[AIM OF THE EXERCISE] Below are the entries to work from; restate word for word the portion that opens with the line containing "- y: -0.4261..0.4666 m" and closes with the line containing "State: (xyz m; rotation", keeping both.
[[ DATA SECTION, beginning ]]
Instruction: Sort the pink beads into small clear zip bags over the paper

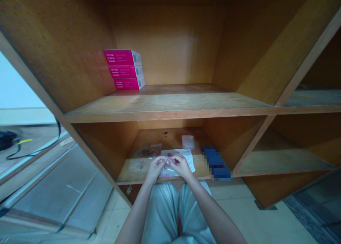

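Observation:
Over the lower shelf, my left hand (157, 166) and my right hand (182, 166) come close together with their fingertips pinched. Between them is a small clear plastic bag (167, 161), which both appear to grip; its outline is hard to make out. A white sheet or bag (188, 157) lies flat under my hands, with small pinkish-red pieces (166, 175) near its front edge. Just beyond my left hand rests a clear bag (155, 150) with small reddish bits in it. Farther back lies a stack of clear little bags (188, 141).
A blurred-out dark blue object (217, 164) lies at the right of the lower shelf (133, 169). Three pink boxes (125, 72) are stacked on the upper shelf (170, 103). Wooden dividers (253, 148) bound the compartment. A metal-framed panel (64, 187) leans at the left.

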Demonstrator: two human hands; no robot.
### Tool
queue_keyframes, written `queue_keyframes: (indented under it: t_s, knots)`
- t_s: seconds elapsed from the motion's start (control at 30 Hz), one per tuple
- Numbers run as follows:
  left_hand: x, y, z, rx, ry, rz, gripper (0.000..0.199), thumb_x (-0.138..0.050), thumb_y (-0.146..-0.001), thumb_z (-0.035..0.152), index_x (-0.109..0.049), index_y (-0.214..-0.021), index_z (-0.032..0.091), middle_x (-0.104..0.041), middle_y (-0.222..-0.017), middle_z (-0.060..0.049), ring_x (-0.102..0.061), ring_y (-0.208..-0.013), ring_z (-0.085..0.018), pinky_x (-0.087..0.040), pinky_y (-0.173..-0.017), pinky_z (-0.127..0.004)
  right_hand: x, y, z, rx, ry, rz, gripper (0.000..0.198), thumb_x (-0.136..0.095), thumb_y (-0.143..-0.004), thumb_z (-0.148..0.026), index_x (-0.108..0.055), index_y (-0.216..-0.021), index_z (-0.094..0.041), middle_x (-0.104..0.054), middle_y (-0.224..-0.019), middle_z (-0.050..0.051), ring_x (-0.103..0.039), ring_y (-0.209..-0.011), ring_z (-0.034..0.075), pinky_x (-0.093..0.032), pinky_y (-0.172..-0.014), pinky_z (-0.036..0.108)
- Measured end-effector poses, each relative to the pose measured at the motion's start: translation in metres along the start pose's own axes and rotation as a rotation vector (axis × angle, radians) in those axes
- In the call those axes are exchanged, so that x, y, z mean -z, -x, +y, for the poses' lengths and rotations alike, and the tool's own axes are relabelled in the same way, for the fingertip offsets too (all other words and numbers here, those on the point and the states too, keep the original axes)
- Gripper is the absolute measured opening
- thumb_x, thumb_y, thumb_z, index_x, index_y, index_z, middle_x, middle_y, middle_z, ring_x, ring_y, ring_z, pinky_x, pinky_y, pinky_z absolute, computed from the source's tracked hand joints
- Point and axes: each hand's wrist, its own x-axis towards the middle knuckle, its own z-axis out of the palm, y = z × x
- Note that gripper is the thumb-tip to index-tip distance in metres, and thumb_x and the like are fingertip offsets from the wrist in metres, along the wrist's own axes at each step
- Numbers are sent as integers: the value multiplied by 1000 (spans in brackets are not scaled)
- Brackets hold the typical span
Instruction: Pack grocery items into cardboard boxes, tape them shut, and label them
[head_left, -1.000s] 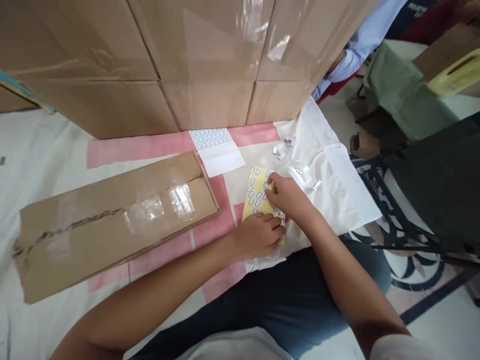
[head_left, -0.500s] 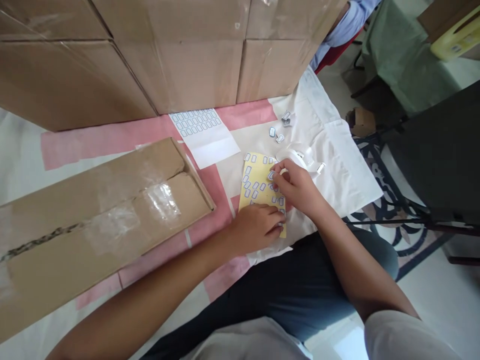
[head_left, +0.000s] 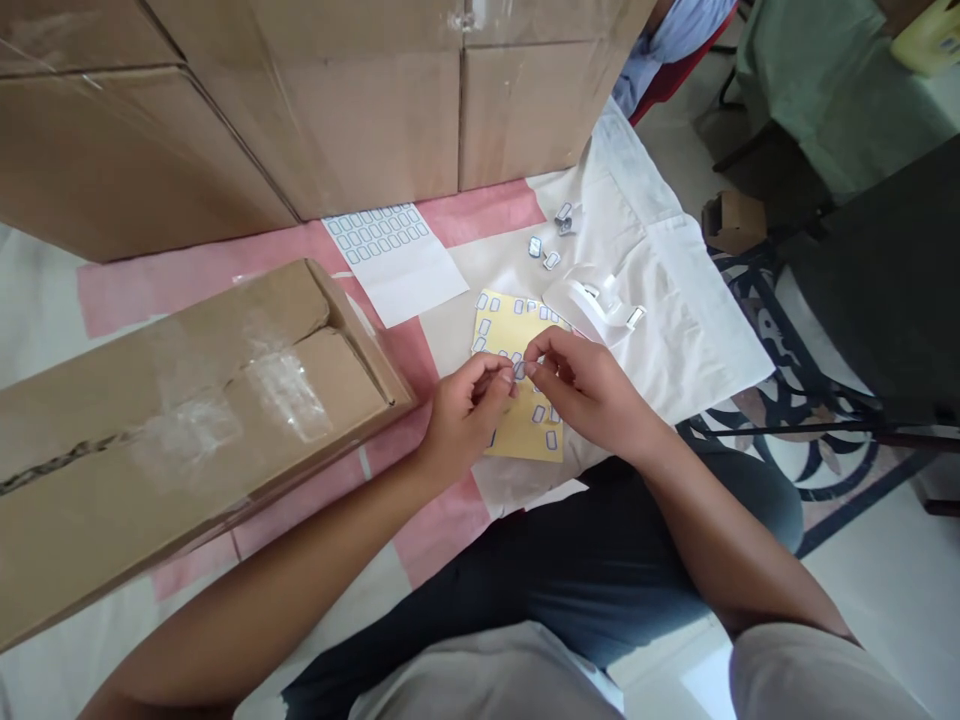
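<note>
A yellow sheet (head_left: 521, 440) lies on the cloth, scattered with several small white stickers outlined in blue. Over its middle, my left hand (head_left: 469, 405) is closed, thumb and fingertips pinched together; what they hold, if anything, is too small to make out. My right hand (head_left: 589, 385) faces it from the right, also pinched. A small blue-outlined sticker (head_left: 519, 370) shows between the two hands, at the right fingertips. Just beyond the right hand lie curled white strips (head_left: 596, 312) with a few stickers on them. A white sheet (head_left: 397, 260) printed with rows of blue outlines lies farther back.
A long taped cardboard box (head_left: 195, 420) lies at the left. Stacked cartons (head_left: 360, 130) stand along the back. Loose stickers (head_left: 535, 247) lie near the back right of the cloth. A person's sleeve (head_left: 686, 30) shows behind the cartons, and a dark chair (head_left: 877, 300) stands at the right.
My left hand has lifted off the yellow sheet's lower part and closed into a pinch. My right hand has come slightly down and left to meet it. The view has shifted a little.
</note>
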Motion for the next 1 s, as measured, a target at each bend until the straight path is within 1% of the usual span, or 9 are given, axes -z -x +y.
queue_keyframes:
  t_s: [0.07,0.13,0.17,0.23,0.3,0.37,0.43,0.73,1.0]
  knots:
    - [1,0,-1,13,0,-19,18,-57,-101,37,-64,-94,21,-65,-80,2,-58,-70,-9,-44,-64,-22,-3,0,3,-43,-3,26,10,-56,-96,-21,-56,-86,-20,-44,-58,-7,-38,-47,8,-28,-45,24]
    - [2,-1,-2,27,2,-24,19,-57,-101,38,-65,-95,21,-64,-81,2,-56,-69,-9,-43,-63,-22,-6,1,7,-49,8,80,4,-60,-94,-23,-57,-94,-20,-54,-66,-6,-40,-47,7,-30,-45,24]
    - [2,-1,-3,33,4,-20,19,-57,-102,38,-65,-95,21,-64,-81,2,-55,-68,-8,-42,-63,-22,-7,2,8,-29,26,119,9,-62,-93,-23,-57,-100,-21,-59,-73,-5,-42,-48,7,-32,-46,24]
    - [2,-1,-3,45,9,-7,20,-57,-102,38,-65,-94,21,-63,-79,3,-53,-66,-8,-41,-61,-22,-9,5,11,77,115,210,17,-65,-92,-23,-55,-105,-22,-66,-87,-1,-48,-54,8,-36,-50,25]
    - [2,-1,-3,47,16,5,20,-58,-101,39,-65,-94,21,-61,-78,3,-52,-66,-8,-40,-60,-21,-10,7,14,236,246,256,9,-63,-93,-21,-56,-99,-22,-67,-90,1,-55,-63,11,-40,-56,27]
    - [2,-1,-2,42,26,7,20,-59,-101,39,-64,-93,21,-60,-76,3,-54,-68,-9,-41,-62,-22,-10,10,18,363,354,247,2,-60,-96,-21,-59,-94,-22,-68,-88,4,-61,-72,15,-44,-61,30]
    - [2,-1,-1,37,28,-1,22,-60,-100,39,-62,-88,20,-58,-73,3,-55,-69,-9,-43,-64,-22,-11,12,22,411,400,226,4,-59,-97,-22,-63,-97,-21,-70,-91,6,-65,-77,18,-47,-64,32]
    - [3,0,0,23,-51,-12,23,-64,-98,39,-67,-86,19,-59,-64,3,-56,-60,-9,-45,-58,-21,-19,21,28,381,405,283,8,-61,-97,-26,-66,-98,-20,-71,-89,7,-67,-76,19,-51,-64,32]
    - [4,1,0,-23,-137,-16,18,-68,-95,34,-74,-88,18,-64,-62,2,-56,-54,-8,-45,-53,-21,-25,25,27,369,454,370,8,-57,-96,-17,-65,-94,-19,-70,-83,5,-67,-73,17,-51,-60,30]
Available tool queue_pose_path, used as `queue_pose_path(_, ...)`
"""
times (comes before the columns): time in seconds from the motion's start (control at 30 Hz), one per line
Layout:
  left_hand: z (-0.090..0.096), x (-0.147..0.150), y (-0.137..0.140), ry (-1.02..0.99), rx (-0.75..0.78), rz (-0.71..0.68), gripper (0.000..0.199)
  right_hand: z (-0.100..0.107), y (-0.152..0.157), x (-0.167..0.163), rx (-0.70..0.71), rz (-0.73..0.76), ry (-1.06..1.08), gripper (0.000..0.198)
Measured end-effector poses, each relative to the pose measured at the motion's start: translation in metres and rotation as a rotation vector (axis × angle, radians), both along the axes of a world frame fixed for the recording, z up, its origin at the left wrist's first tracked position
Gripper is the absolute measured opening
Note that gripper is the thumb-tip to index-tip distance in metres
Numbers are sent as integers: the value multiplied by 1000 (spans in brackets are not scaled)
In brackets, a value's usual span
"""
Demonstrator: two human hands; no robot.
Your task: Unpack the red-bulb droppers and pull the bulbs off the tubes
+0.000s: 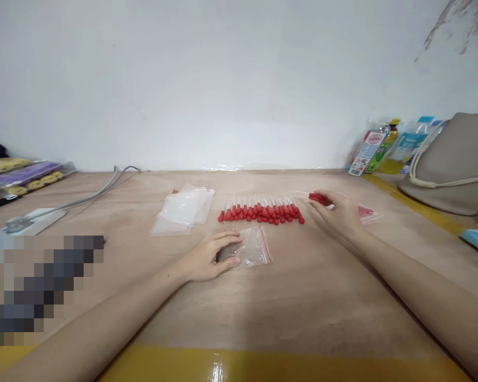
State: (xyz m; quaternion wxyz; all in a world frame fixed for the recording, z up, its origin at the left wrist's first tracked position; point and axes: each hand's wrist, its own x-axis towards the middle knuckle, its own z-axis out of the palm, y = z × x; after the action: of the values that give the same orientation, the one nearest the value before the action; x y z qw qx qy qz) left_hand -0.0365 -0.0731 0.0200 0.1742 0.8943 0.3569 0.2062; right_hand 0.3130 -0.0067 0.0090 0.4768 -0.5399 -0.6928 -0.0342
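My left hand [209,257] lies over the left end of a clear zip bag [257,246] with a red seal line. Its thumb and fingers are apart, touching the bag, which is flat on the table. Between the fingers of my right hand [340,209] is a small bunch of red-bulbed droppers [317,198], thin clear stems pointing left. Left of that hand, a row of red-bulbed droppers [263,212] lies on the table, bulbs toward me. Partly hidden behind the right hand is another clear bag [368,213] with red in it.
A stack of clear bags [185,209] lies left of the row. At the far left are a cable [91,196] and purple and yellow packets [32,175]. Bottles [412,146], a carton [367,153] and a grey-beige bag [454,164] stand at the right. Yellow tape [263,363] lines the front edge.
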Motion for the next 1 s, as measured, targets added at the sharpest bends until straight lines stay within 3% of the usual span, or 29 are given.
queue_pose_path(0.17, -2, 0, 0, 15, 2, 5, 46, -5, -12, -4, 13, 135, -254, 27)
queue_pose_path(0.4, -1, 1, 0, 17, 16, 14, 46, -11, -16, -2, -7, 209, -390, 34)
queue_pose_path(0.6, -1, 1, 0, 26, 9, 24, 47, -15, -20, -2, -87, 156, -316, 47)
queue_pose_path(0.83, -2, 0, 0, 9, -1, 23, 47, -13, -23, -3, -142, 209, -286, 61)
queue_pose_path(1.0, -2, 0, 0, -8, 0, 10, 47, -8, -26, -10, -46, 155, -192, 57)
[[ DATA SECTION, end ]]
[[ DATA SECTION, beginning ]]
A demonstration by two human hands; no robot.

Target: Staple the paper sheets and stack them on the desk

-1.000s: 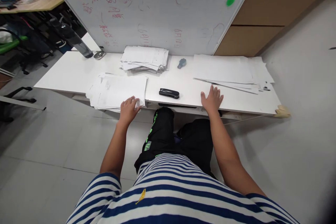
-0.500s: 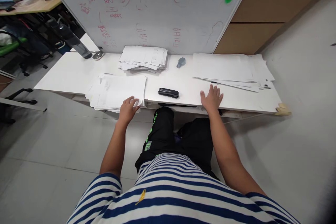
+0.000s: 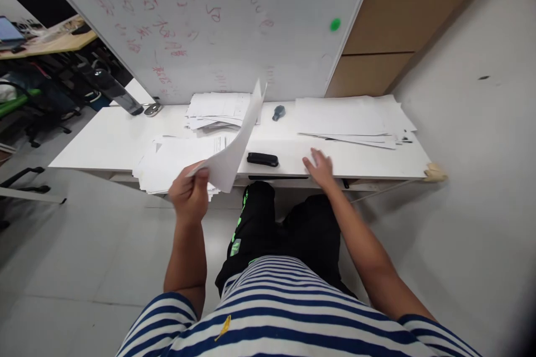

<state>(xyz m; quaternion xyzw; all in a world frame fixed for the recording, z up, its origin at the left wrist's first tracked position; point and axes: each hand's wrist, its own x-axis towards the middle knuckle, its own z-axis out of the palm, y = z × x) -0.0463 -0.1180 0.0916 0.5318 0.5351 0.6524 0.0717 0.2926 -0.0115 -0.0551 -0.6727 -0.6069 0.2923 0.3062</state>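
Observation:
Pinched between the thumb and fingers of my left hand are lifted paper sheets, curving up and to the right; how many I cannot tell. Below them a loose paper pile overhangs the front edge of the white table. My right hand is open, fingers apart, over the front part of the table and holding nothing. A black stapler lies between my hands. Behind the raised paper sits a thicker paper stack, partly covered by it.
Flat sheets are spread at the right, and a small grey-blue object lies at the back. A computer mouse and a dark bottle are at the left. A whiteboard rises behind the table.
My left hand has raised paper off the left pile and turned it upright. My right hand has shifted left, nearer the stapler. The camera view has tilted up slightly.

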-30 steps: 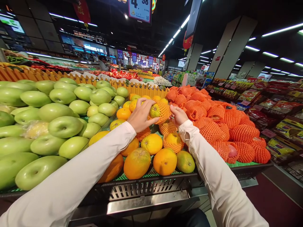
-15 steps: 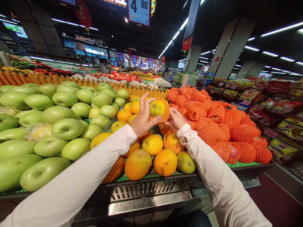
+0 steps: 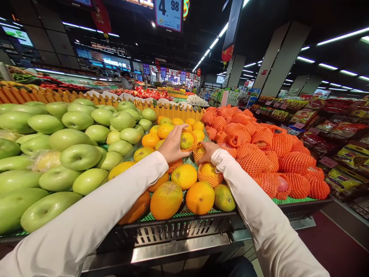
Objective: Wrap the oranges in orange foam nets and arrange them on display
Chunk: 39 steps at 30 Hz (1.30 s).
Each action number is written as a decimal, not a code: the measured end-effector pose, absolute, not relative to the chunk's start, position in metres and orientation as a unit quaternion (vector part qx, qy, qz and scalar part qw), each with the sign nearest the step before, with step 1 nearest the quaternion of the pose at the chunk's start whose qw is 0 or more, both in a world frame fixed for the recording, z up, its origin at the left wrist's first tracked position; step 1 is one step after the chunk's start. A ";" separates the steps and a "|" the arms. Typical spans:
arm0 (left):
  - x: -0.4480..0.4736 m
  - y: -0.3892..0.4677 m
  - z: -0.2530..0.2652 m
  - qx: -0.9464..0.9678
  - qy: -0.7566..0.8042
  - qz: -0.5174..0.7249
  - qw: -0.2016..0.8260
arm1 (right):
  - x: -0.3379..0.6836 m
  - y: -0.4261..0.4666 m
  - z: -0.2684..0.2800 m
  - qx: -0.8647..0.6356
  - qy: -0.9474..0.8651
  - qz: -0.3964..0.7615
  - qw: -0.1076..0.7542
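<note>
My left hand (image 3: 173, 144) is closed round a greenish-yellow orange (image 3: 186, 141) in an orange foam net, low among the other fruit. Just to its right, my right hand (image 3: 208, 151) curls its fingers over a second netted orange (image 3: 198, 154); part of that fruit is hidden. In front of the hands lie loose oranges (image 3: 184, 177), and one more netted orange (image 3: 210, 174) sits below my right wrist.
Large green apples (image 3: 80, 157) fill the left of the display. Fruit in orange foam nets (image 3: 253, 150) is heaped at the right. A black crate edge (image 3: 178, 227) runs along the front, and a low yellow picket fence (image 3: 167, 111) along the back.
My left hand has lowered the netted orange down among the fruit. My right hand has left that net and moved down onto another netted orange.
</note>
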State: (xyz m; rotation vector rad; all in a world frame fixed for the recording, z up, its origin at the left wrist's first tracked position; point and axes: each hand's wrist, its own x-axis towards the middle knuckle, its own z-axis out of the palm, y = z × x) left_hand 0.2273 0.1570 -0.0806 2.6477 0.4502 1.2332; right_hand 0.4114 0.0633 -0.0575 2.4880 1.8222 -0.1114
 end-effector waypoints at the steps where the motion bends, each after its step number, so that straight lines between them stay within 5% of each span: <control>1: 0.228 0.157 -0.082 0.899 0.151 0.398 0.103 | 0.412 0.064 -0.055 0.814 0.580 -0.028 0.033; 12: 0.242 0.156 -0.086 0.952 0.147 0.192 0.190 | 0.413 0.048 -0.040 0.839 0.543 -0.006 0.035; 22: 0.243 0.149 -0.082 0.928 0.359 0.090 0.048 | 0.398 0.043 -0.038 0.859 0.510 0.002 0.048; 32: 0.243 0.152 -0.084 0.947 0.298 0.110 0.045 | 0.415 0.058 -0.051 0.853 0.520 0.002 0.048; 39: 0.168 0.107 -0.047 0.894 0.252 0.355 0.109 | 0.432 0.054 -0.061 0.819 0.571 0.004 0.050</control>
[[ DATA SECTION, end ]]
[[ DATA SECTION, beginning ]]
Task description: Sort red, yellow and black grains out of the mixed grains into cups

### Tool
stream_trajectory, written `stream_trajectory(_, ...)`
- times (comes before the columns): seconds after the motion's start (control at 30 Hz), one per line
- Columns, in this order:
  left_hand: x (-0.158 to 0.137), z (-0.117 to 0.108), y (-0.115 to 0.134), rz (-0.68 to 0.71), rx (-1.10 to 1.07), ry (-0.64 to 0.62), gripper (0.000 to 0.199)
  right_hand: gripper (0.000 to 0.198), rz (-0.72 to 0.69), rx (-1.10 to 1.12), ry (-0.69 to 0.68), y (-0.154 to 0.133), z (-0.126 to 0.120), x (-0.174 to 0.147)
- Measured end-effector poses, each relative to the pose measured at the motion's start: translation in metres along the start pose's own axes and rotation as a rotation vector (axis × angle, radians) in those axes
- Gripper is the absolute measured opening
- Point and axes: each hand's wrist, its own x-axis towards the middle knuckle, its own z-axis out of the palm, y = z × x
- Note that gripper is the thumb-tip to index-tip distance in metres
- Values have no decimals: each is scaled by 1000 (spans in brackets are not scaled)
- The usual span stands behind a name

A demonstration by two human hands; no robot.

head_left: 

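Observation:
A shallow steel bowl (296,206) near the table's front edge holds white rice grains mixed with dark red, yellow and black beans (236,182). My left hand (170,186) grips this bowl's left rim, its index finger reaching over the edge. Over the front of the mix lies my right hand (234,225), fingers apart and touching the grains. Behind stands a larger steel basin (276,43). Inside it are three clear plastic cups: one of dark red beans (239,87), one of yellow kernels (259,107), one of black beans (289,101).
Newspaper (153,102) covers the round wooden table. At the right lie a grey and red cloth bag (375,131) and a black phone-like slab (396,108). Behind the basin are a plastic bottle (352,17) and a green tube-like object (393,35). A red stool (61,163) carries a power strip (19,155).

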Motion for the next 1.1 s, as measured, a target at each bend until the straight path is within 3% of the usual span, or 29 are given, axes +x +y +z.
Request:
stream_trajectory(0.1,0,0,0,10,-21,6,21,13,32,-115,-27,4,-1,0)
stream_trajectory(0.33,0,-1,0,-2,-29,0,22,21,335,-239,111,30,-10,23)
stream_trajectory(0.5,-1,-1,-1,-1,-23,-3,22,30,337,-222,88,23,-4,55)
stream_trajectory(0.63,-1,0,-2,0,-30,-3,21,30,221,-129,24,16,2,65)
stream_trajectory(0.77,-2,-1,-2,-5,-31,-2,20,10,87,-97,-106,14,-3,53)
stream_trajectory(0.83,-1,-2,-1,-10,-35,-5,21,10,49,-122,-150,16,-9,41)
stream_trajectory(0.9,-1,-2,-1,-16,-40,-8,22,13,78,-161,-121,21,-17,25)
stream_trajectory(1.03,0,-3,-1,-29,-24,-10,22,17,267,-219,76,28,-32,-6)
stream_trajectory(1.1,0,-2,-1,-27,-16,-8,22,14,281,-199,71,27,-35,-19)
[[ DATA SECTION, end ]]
[TASK OUTPUT]
  - y: -0.4261..0.4666 m
  - z: -0.2684..0.2800 m
  - qx: -0.8647..0.6356
  - qy: -0.9474..0.8651
  - qz: -0.3964..0.7615
  - qw: -0.1076..0.7542
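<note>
My left hand (image 3: 173, 144) is closed round a greenish-yellow orange (image 3: 186, 141) in an orange foam net, low among the other fruit. Just to its right, my right hand (image 3: 208, 151) curls its fingers over a second netted orange (image 3: 198, 154); part of that fruit is hidden. In front of the hands lie loose oranges (image 3: 184, 177), and one more netted orange (image 3: 210, 174) sits below my right wrist.
Large green apples (image 3: 80, 157) fill the left of the display. Fruit in orange foam nets (image 3: 253, 150) is heaped at the right. A black crate edge (image 3: 178, 227) runs along the front, and a low yellow picket fence (image 3: 167, 111) along the back.
My left hand has lowered the netted orange down among the fruit. My right hand has left that net and moved down onto another netted orange.
</note>
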State: (xyz m; rotation vector rad; all in a world frame fixed for the recording, z up, its origin at the left wrist's first tracked position; point and axes: each hand's wrist, its own x-axis towards the middle knuckle, its own z-axis out of the palm, y = z × x) left_hand 0.2273 0.1570 -0.0806 2.6477 0.4502 1.2332; right_hand 0.4114 0.0633 -0.0575 2.4880 1.8222 -0.1114

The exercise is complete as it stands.